Heterotaxy is a congenital disorder characterized by abnormal arrangement of formation of thoracic and abdominal organs due to errors in embryonic left-right patterning, affecting ~1 in 10,000 live births. These patients exhibit considerable phenotypic heterogeneity, with structural heart defects significantly contributing to poor outcomes. Variants in several genes can disrupt laterality, but ZIC3 variants, primarily identified through targeted sequencing of its coding region, are the only recognized cause of X-liked heterotaxy. This dissertation focuses on a heterotaxy pedigree with four affected males, demonstrating an X-linked inheritance. No coding variant in ZIC3 was identified, leaving the pedigree unsolved for over two decades.

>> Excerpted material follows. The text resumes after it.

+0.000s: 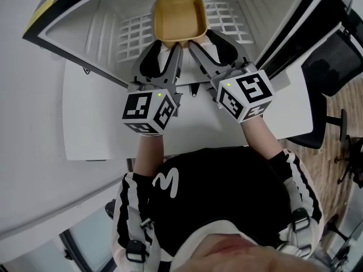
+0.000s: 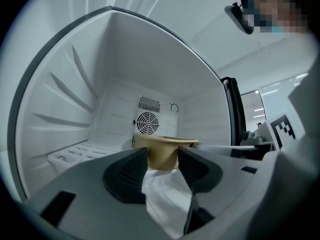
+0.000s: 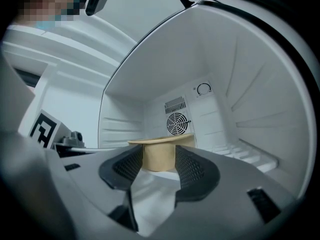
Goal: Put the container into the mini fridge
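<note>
A tan square container (image 1: pixel 178 16) sits on the white wire shelf (image 1: pixel 129 35) inside the mini fridge, close to the back wall. Both grippers point into the fridge side by side, their tips at the container's front rim. My left gripper (image 1: pixel 174 49) is open; in the left gripper view the container (image 2: pixel 162 151) shows just beyond the gap between the dark pads (image 2: pixel 127 176), with nothing between them. My right gripper (image 1: pixel 194 47) is also open, and the container (image 3: pixel 159 156) stands past its fingertips in the right gripper view.
The fridge's back wall carries a round fan grille (image 2: pixel 147 122) and a dial (image 3: pixel 203 89). Ribbed white side walls close in on both sides. The fridge stands on a white table (image 1: pixel 96 123). A black office chair (image 1: pixel 334 78) is at the right.
</note>
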Motion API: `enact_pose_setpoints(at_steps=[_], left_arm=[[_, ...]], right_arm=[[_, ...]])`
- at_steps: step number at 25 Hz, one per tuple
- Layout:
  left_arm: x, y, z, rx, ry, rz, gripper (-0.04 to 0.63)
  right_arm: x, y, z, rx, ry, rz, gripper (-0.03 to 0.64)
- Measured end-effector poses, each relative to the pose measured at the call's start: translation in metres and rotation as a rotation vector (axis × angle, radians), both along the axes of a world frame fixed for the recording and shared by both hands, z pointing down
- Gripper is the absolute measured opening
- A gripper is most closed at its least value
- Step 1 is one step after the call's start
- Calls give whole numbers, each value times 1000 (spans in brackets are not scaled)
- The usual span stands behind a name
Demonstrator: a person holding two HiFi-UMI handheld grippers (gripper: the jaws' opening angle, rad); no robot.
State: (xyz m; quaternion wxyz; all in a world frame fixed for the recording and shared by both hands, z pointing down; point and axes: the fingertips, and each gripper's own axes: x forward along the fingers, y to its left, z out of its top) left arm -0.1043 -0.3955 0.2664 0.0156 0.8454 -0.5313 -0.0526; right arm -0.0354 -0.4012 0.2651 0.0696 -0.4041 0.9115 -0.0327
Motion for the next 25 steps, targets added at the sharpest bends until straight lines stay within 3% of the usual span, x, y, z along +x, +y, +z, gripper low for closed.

Initially, the family’s heterotaxy was hypothesized to be caused by a coding variant in a novel heterotaxy locus on the X chromosome. X-exome sequencing identified a missense variant in GPR101, a gene whose closest phylogenetic relative has been implicated in left-right asymmetry in zebrafish. However, subsequent findings from this study and other research groups suggests GPR101 does not regulate left-right patterning, making the hypothesized GPR101 variant unlikely to be disease-causative. The next hypothesis explored was a non-coding variant in ZIC3, undetected by X-exome sequencing. Whole genome sequencing identified a novel, deep intronic variant in ZIC3, initially hypothesized to trigger the inclusion of an intronic sequence as a pseudoexon during RNA splicing. Further analysis revealed the variant profoundly altered RNA splicing, resulting in the production of several novel ZIC3 isoforms and reduced expression of normal ZIC3 protein. These novel isoforms displayed abnormal function in a variety of in vitro and in vivo assays. This marks the first reported instance of pseudoexon inclusion associated with heterotaxy for any gene and underscores the critical need to expand the scope of variant evaluation beyond mere missense and nonsense variants. The clinical and research field must adapt to assess non-coding variants and to consider alternative disease mechanisms, such as abnormal splicing or dysregulated expression of key left-right patterning genes, in unresolved heterotaxy cases.